Key insight
Microsoft offers three tools to build agents, arranged from simplest to most powerful. Agent Builder, inside Microsoft 365 Copilot itself, lets you describe an agent in natural language with no separate application needed. Copilot Studio is a managed, low-code platform with a drag-and-drop interface, prebuilt connectors, and built-in governance, suited to department-level solutions. The Microsoft 365 Agents Toolkit is a pro-code extension for Visual Studio or Visual Studio Code, giving developers full control, local testing, and proper continuous integration and deployment. Pick based on how much control the task genuinely needs.
The previous article established the fork between describing an agent and building one. This article is the practical follow-up: given that choice, which actual tool do you open? Microsoft provides three, and they line up neatly along a single axis, from the fastest and simplest to the most powerful and hands-on.
1 · Agent Builder: describe it, nothing to install
Agent Builder is a feature built directly into Microsoft 365 Copilot. Choosing “new agent” offers three paths: describe your agent using natural language and let Copilot build it for you (the recommended approach), configure it manually through a dedicated tab, or start from a template built for a specific use case.
There is no separate application to open and nothing to install. This makes Agent Builder the fastest possible route to a working declarative agent, ideal for one person solving their own everyday problem without involving a developer or an IT project.
2 · Copilot Studio: managed, drag-and-drop, department-scale
Microsoft Copilot Studio is a fully managed platform with a drag-and-drop interface, real control over business logic and workflow automation, and hundreds of prebuilt connectors for plugging into other services. Because it is fully managed, a business or IT team does not have to think about infrastructure, hosting, or the underlying plumbing — that is handled for them, along with built-in governance through the Power Platform.

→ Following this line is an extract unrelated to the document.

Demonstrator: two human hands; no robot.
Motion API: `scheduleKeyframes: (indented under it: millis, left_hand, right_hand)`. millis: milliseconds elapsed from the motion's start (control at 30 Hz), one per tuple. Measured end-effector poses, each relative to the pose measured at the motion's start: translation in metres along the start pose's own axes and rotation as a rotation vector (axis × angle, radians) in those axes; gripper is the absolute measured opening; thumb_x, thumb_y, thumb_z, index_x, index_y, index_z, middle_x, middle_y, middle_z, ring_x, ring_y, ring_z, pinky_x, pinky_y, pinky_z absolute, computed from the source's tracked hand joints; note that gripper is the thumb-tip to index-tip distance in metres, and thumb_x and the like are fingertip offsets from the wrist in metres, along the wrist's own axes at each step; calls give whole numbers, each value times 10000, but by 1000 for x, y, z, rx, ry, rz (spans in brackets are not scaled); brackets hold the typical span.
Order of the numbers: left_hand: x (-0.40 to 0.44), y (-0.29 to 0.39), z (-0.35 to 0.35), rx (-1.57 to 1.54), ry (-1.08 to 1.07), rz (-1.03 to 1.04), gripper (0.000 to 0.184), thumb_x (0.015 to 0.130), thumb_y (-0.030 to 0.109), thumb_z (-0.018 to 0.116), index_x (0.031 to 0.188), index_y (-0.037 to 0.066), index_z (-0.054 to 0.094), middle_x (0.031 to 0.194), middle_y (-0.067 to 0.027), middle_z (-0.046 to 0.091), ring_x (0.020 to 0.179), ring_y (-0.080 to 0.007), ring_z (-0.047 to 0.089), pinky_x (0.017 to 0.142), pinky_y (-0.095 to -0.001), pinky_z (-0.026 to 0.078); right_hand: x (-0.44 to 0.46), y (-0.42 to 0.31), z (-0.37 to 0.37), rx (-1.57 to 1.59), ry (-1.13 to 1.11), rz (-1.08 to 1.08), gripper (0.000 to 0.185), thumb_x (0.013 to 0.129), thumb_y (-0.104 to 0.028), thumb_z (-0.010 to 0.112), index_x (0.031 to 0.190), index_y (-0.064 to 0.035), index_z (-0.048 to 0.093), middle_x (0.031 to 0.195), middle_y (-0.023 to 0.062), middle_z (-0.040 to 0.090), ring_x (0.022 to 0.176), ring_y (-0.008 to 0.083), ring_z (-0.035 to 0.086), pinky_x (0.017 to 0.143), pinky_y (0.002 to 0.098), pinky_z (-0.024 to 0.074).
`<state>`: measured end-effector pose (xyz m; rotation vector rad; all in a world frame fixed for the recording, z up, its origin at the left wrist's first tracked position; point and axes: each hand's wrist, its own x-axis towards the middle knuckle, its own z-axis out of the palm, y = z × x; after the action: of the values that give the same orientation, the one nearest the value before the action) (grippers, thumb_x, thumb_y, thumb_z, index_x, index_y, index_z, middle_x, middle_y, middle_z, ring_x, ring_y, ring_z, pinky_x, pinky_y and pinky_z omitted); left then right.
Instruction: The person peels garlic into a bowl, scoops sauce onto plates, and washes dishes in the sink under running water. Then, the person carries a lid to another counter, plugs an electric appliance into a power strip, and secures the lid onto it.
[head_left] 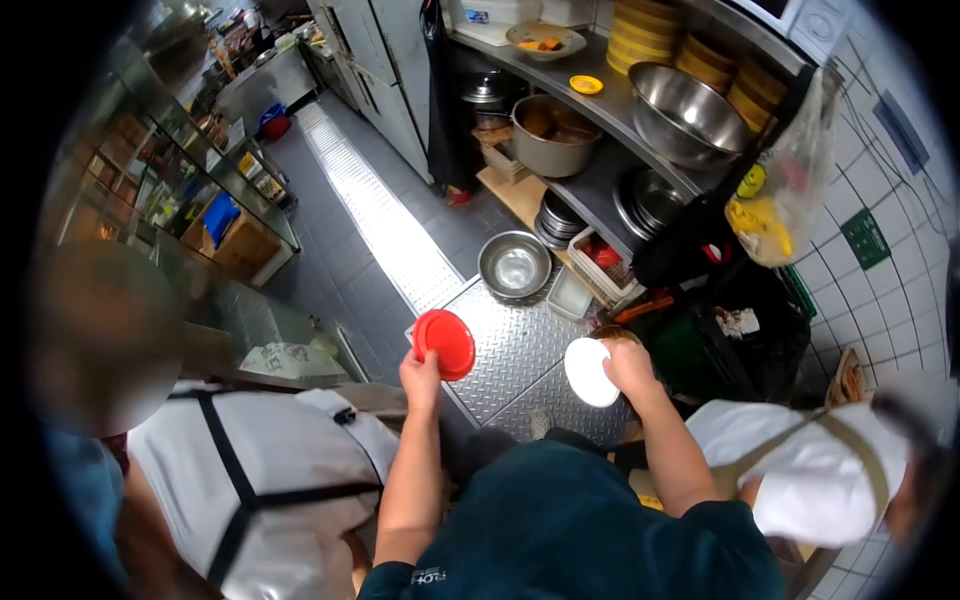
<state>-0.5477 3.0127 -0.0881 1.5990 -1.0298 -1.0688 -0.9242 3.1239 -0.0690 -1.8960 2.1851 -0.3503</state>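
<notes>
In the head view my left hand (421, 378) grips the lower left edge of a round red plate (446, 346), thumb on its face. My right hand (629, 368) is closed on the right rim of a white plate (590, 374). Both are held up over the metal floor plate, with a gap between them. A steel basin (514, 265) sits on the floor beyond the red plate. Near it lies a pale rectangular tray (570, 295).
Steel shelves on the right carry a big steel bowl (688, 115), a large pot (553, 136) and bamboo steamers (650, 35). A bin with a black bag (760, 335) stands right. People in white stand close on both sides. A metal drain strip (385, 220) runs away down the aisle.
</notes>
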Motion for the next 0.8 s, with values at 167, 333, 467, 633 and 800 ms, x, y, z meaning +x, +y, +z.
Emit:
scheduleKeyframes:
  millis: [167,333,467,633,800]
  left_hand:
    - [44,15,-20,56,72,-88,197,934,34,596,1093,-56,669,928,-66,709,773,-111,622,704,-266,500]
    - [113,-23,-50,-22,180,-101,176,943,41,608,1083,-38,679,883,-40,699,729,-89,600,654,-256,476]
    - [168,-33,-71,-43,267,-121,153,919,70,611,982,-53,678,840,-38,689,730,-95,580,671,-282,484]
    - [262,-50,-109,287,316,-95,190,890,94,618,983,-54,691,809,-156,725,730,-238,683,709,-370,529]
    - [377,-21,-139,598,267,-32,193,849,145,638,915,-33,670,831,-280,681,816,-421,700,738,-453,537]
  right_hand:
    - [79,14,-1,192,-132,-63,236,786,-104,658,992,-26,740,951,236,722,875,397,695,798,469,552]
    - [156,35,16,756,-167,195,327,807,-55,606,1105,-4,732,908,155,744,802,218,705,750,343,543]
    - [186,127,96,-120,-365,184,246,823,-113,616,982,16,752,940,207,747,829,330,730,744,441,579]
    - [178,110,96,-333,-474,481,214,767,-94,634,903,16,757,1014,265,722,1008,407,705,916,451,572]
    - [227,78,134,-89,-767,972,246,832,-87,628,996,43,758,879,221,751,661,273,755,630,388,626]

Copilot Studio is designed for small-scale deployments such as department-level solutions, and it supports both declarative agents and, for more demanding needs, custom engine agents too. Its strength is a genuinely low-code experience with prebuilt governance already wired in; its trade-off is somewhat less fine-grained developer control than a full pro-code environment offers, and less mature source-control tooling than a dedicated development toolkit provides.
3 · The Agents Toolkit: the professional developer’s workbench
The Microsoft 365 Agents Toolkit is a pro-code extension for Visual Studio or Visual Studio Code. It gives developers full control over their coding environment, source control, and direct application-programming-interface integration, and it supports building both declarative and custom engine agents with advanced features: custom application-programming-interface actions, richly interactive Adaptive Cards, the Microsoft 365 Agents SDK, a local testing playground, and proper continuous integration and continuous delivery pipelines.
This is the professional developer’s workbench, built for teams that need rigorous testing, full customisation, and an integrated project workflow rather than a drag-and-drop canvas.
4 · How to pick
The pattern across all three tools is a single, simple axis: Agent Builder for speed and simplicity when one person needs one agent quickly; Copilot Studio for a department that needs a managed, governed solution without deep coding; and the Agents Toolkit for a professional development team that needs full control, testing rigour, and a real software project around the agent. Pick based on how much control the task genuinely requires, not on which tool sounds most impressive — the fastest correct answer is very often Agent Builder.
5 · Glossary — every short-form term, spelled out
- Agent Builder
- A feature inside Microsoft 365 Copilot for quickly building a declarative agent by natural-language description, manual configuration, or template.
- Microsoft Copilot Studio
- A fully managed, low-code platform with a drag-and-drop interface, prebuilt connectors, and built-in governance for building agents at department scale.
- Microsoft 365 Agents Toolkit
- A pro-code extension for Visual Studio or Visual Studio Code offering full developer control, local testing, and continuous integration and delivery.
- API (application programming interface)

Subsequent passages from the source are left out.